Independent figures confirm that pay levels for Scotland's teachers lag significantly behind those in England & Wales and substantially behind pay levels in other European countries.

A proposed 3% cost of living increase, coupled with changes to the maingrade salary scale, for Scotland's teachers has already been rejected by the EIS, and other teaching unions, through the Scottish Negotiating Committee for Teachers (SNCT).

A ballot of EIS members will be held shortly in relation to the offer, with the specific terms of the ballot to be agreed later this week. The EIS, and other unions, submitted a 10% pay claim via the SNCT this year.

Commenting, EIS General Secretary Larry Flanagan said, "Scotland's teachers will be somewhat mystified to read reports in the press today that they are apparently well-paid based on comments made by the Cabinet Secretary for Education, and Deputy First Minister, John Swinney.
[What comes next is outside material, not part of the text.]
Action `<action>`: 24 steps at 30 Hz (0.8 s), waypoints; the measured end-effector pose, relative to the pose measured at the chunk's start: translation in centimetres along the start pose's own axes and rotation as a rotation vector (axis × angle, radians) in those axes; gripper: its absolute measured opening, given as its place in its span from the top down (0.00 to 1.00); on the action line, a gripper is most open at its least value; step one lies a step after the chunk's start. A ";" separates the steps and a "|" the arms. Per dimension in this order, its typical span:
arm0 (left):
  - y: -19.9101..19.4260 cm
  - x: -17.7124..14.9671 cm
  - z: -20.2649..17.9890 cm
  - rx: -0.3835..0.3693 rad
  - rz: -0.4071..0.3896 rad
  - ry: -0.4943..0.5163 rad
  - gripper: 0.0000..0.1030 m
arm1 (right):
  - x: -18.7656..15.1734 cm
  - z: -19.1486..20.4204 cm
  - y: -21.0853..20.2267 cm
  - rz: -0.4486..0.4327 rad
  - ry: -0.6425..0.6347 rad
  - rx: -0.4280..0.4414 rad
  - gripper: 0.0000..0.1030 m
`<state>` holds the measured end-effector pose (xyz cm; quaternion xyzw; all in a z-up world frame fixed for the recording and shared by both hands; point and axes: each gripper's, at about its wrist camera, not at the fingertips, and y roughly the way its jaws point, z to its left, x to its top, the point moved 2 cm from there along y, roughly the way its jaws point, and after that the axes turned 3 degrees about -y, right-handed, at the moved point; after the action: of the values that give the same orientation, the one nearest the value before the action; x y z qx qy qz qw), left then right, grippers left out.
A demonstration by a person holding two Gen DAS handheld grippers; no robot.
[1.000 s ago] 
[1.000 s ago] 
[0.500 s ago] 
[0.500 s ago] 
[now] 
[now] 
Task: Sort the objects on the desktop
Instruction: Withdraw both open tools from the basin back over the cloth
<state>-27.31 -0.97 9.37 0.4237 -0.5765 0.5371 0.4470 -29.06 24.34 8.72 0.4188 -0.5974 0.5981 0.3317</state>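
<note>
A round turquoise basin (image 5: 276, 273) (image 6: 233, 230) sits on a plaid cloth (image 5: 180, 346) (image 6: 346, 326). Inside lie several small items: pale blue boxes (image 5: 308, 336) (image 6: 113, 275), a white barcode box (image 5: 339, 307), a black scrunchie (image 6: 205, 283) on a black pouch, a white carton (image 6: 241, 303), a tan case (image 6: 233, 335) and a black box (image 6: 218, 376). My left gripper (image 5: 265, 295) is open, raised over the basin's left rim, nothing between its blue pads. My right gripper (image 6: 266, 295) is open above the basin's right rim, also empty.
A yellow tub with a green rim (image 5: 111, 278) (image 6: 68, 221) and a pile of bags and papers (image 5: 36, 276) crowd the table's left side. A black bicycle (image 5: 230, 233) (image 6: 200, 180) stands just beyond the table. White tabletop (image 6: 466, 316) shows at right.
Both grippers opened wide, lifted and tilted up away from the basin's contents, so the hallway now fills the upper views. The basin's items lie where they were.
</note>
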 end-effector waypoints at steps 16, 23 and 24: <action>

The reality is that Scotland's teachers have seen their take-home pay reduced, in real-terms, by around 24% over the past decade."

Mr Flanagan continued, "Comparisons to pay in England & Wales, and to other countries, confirm that salaries for Scotland's teachers compare poorly both to other graduate professions and to teachers in other countries."

"In England & Wales, unpromoted teachers can earn between £38,663 to £47,298 depending on where they live. In Scotland, the maximum for an unpromoted teacher is currently £36,408 - so the previously rejected SNCT pay offer would absolutely not make Scotland's teachers the best paid in the UK."

Mr Flanagan added, "The low pay of Scotland's teachers is even more glaring in comparison to other countries, using data from the OECD. This data highlights that teacher pay has, in general, risen in other countries over the past decade."

"In Scotland, by contrast, pay has been cut in real-terms during this period. OECD data confirms that the average pay, internationally, for a teacher is £42,000 at primary level and £45,000 in secondary – or a rough average of £43,500 overall."

"In Scotland, the top of the pay scale for a class teacher is less than £36,500, which puts Scotland's teachers over £7000 per year worse off than teachers in other countries. It is this pay disparity that has created the growing crisis in teacher recruitment and retention, with serious implications for our education system and our young people."